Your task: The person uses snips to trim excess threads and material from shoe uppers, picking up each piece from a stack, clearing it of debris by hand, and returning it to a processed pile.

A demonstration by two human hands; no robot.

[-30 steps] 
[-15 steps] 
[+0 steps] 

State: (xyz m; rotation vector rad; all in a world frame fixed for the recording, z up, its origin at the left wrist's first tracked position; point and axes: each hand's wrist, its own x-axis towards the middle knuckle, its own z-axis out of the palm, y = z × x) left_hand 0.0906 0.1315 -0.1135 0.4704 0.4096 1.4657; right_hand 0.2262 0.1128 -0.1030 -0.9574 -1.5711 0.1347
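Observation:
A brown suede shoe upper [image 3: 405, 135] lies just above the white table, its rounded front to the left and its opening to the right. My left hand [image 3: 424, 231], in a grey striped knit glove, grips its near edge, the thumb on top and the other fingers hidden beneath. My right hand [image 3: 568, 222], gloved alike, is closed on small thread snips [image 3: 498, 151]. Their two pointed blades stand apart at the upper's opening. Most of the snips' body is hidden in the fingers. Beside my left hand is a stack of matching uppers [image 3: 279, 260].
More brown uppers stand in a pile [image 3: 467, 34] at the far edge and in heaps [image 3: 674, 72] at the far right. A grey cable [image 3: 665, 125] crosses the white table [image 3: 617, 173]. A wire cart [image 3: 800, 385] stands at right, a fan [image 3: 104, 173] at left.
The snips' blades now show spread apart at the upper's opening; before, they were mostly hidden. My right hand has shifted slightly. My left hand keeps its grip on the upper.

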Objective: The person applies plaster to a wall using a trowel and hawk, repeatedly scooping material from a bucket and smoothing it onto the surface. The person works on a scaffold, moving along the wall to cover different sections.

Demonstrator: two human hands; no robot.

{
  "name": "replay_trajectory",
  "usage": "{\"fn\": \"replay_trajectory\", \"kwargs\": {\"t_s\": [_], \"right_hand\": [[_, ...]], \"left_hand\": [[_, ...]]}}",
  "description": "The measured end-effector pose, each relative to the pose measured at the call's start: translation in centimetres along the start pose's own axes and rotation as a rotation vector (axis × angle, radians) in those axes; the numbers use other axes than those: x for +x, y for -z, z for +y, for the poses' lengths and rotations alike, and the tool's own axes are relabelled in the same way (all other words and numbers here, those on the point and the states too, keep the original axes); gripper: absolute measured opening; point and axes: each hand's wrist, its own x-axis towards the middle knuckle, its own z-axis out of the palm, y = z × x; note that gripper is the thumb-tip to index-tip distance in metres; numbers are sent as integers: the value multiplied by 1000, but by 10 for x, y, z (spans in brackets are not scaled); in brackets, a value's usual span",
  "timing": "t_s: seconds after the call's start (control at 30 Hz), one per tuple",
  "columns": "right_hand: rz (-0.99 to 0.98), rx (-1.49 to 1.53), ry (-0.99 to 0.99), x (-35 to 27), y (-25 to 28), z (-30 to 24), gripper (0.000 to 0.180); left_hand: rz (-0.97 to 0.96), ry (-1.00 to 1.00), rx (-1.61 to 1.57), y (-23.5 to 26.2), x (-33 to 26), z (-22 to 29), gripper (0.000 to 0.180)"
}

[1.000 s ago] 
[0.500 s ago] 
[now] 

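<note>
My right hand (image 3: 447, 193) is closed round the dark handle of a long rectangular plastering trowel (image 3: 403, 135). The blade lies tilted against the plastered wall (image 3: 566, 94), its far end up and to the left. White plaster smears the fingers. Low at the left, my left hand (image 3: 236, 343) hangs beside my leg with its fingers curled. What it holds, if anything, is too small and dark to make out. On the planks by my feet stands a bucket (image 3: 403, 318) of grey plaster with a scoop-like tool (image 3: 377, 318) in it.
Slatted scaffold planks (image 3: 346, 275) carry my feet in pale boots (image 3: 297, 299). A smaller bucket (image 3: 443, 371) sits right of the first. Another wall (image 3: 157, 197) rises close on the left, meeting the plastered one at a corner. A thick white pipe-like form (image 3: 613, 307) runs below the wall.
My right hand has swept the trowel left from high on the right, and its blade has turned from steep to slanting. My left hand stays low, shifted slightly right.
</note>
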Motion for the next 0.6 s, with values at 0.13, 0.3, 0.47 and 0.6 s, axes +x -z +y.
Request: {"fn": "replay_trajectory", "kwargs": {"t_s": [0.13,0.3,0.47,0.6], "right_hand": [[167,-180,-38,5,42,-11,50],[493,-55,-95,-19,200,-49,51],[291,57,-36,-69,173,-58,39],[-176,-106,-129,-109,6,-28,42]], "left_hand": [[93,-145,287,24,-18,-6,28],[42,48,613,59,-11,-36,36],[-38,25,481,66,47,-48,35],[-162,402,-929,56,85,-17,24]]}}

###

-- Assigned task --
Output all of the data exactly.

-- Exercise solution --
Your task: The person uses snips to trim excess threads and material from shoe uppers, picking up each piece from a stack, clearing it of debris by hand, and returning it to a processed pile.

A demonstration by two human hands; no robot.

[-30 steps] 
[-15 steps] 
[+0 steps] 

State: (xyz m; rotation vector rad; all in a world frame fixed for the recording, z up, its origin at the left wrist's first tracked position; point and axes: each hand's wrist, its own x-axis towards the middle knuckle, its own z-axis out of the palm, y = z × x) left_hand 0.0906 0.1315 -0.1135 0.4704 0.4096 1.4657; right_hand 0.2262 0.1128 -0.1030 -0.9574 -1.5711 0.1347
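Observation:
A brown suede shoe upper [image 3: 405, 135] lies just above the white table, its rounded front to the left and its opening to the right. My left hand [image 3: 424, 231], in a grey striped knit glove, grips its near edge, the thumb on top and the other fingers hidden beneath. My right hand [image 3: 568, 222], gloved alike, is closed on small thread snips [image 3: 498, 151]. Their two pointed blades stand apart at the upper's opening. Most of the snips' body is hidden in the fingers. Beside my left hand is a stack of matching uppers [image 3: 279, 260].
More brown uppers stand in a pile [image 3: 467, 34] at the far edge and in heaps [image 3: 674, 72] at the far right. A grey cable [image 3: 665, 125] crosses the white table [image 3: 617, 173]. A wire cart [image 3: 800, 385] stands at right, a fan [image 3: 104, 173] at left.
The snips' blades now show spread apart at the upper's opening; before, they were mostly hidden. My right hand has shifted slightly. My left hand keeps its grip on the upper.
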
Objective: The person applies plaster to a wall using a trowel and hawk, repeatedly scooping material from a bucket and smoothing it onto the surface. The person works on a scaffold, moving along the wall to cover different sections.

Demonstrator: two human hands; no robot.

{
  "name": "replay_trajectory",
  "usage": "{\"fn\": \"replay_trajectory\", \"kwargs\": {\"t_s\": [_], \"right_hand\": [[_, ...]], \"left_hand\": [[_, ...]]}}",
  "description": "The measured end-effector pose, each relative to the pose measured at the call's start: translation in centimetres along the start pose's own axes and rotation as a rotation vector (axis × angle, radians) in those axes; the numbers use other axes than those: x for +x, y for -z, z for +y, for the poses' lengths and rotations alike, and the tool's own axes are relabelled in the same way (all other words and numbers here, those on the point and the states too, keep the original axes); gripper: absolute measured opening; point and axes: each hand's wrist, its own x-axis towards the middle knuckle, its own z-axis out of the palm, y = z × x; note that gripper is the thumb-tip to index-tip distance in metres; numbers are sent as integers: the value multiplied by 1000, but by 10 for x, y, z (spans in brackets are not scaled); in brackets, a value's usual span",
  "timing": "t_s: seconds after the call's start (control at 30 Hz), one per tuple",
  "columns": "right_hand: rz (-0.99 to 0.98), rx (-1.49 to 1.53), ry (-0.99 to 0.99), x (-35 to 27), y (-25 to 28), z (-30 to 24), gripper (0.000 to 0.180); left_hand: rz (-0.97 to 0.96), ry (-1.00 to 1.00), rx (-1.61 to 1.57), y (-23.5 to 26.2), x (-33 to 26), z (-22 to 29), gripper (0.000 to 0.180)"
}

[1.000 s ago] 
[0.500 s ago] 
[now] 

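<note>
My right hand (image 3: 447, 193) is closed round the dark handle of a long rectangular plastering trowel (image 3: 403, 135). The blade lies tilted against the plastered wall (image 3: 566, 94), its far end up and to the left. White plaster smears the fingers. Low at the left, my left hand (image 3: 236, 343) hangs beside my leg with its fingers curled. What it holds, if anything, is too small and dark to make out. On the planks by my feet stands a bucket (image 3: 403, 318) of grey plaster with a scoop-like tool (image 3: 377, 318) in it.
Slatted scaffold planks (image 3: 346, 275) carry my feet in pale boots (image 3: 297, 299). A smaller bucket (image 3: 443, 371) sits right of the first. Another wall (image 3: 157, 197) rises close on the left, meeting the plastered one at a corner. A thick white pipe-like form (image 3: 613, 307) runs below the wall.
My right hand has swept the trowel left from high on the right, and its blade has turned from steep to slanting. My left hand stays low, shifted slightly right.
</note>
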Motion for the next 0.6 s, with values at 0.13, 0.3, 0.47 and 0.6 s, axes +x -z +y.
Request: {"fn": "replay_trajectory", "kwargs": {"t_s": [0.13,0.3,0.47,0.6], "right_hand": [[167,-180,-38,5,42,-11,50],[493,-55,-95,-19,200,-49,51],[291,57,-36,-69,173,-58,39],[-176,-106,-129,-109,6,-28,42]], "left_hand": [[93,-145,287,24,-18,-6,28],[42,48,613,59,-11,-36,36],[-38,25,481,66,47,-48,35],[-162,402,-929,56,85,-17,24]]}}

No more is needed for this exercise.